Now you don’t want to have your scenes going negative-double negative, double negative-triple negative, triple negative-quadruple negative, because it doesn’t seem realistic to the audience. You want to alternate your scenes in their valences so things move from a negative to a positive, a positive to a negative, a negative to a double negative, a double negative to a positive and so on and so forth.

Just to get back to that question that you mentioned earlier Tim, about understanding progressive complications leading to turning points in terms of a scene, but it’s difficult to consider that in terms of an act, or even a global story. I’m going to take a leap of faith here and hope that everybody has seen the movie The Godfather. Have you seen it, Tim?

[0:16:54.7] TG: Yeah.

[0:16:56.2] SC: Okay. The Godfather is about a ton of different things. But if you want to look at it from the prism of Michael Corleone who is the central protagonist, he begins the story as someone who has rejected his family. He comes home and he’s got his girlfriend with him, he’s an army hero and he goes to the wedding of his sister, because he’s a good son. He doesn’t agree with the family business, but he’s going to show up and go to the wedding, because he’s a good kid.

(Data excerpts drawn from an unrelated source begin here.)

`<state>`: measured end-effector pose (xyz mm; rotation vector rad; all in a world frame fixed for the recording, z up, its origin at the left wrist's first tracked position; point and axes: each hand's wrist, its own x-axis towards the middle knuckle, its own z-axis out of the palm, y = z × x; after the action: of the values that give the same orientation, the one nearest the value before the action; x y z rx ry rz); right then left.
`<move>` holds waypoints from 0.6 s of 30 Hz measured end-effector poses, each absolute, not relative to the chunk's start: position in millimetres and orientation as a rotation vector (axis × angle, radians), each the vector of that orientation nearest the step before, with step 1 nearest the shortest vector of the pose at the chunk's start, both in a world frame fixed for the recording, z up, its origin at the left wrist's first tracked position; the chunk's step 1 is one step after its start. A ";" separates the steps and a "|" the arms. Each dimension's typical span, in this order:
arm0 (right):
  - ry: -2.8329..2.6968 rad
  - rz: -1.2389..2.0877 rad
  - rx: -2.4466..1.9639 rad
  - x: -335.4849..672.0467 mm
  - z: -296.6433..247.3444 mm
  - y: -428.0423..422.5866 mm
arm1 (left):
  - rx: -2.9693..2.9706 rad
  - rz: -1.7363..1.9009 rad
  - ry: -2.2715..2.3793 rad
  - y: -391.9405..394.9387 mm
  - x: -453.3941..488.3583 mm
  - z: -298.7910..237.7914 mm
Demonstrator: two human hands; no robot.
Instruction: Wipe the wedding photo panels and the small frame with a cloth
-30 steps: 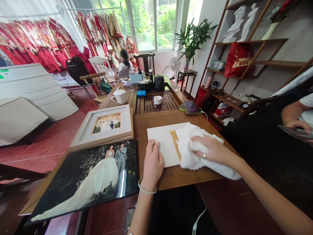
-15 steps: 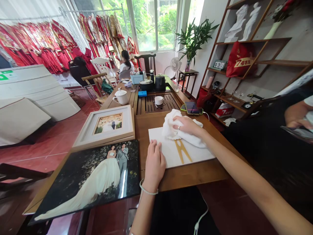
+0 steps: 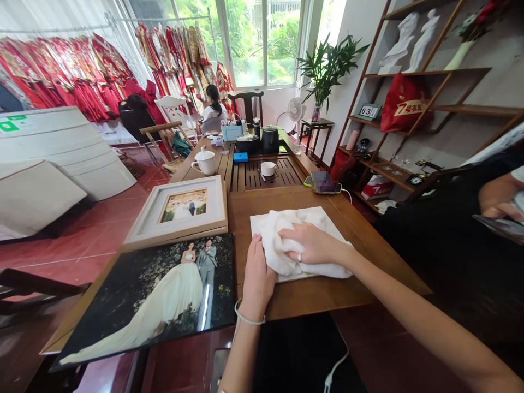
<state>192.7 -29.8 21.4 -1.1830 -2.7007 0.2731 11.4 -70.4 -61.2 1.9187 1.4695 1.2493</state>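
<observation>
A white flat panel lies on the wooden table in front of me. My right hand presses a bunched white cloth onto the panel's near left part, fingers curled over the cloth. My left hand rests flat on the table at the panel's left edge, fingers together and stretched out, holding nothing. The cloth hides most of the panel.
A large wedding photo print lies at the near left, a framed photo behind it. A phone, cups and kettles stand further back. Another person's arm is at the right; a person sits at the far end.
My right hand has swept the cloth from the panel's right side to its far edge, then back toward me to the near left. The left hand stays in place.
</observation>
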 end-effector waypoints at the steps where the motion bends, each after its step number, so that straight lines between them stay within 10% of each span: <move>1: -2.710 0.275 -1.176 196.2 21.3 -39.2 | 1.904 1.252 1.472 -70.1 11.5 -61.6; 18: -2.644 0.152 -1.293 157.3 15.5 13.2 | 1.684 1.355 1.487 -72.5 13.4 -42.2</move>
<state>157.3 13.2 15.5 -1.2934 -2.6441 0.1524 13.4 -72.5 -42.2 1.6843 1.4875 1.3551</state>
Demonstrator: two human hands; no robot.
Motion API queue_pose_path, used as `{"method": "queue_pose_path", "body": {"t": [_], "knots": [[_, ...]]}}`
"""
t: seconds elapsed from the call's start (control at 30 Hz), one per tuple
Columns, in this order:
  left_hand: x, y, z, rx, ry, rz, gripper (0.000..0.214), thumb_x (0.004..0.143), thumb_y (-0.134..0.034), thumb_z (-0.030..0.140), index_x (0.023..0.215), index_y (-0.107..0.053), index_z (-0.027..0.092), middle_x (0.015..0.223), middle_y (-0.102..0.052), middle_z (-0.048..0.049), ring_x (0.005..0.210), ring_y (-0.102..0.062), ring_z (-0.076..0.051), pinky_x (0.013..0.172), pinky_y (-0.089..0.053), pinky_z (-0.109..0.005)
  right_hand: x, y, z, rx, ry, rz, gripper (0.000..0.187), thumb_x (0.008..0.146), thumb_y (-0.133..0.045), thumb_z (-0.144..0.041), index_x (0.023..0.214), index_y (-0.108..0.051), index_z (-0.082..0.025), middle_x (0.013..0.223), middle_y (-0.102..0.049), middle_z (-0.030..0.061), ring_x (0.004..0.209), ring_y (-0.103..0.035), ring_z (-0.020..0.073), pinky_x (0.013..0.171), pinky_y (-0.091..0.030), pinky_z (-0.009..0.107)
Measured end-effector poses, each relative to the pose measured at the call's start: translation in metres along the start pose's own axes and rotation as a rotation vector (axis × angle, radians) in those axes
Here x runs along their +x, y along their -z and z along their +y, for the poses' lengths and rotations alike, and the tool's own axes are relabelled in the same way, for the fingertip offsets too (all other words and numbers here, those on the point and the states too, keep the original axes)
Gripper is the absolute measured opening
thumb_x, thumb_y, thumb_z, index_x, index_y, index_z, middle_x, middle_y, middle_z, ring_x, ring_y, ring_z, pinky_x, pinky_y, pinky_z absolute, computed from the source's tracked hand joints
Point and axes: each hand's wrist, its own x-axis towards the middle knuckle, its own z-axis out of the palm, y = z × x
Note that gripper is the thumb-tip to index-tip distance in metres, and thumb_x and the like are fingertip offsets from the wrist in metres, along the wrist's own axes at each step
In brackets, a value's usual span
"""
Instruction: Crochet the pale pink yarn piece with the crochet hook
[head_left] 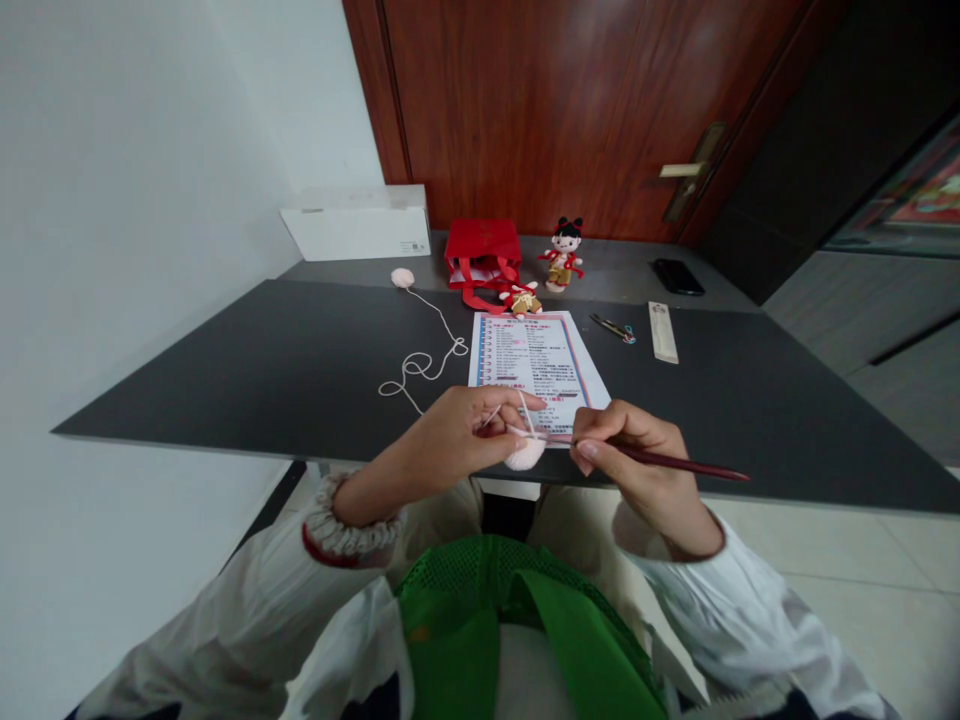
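Left hand (442, 437) held narrow pinch on taut pale pink yarn strand (541, 436), small fuzzy pink yarn piece (523, 456) hanging just below fingers, over dark grey tabletop (300, 370). Right hand (626, 445) gripped slim dark-red rod (675, 464) pencil-style. Risks: strand slipping from fingers if tension eased; fuzzy piece dropping past tabletop edge; loose pink yarn loop (420, 368) snagging. Rod tip hidden behind fingers, hook or needle unclear; stitches too small to make out. Printed paper sheet (540, 360) partly covered by hands.
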Motion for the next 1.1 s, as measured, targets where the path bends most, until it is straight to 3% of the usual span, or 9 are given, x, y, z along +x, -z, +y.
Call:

Slowly his life progressively complicates. The inciting incident for Michael is when his father gets shot in the street. That up-ends his life. He’s on this path, he’s going to marry Kay who is this nice waspy woman,  he’s going to settle down and probably at New Hampshire, bang his father gets shot in the street. Now his life is out of balance. That’s the inciting incident of The Godfather, in terms of Michael Corleone and generally the entire movie too.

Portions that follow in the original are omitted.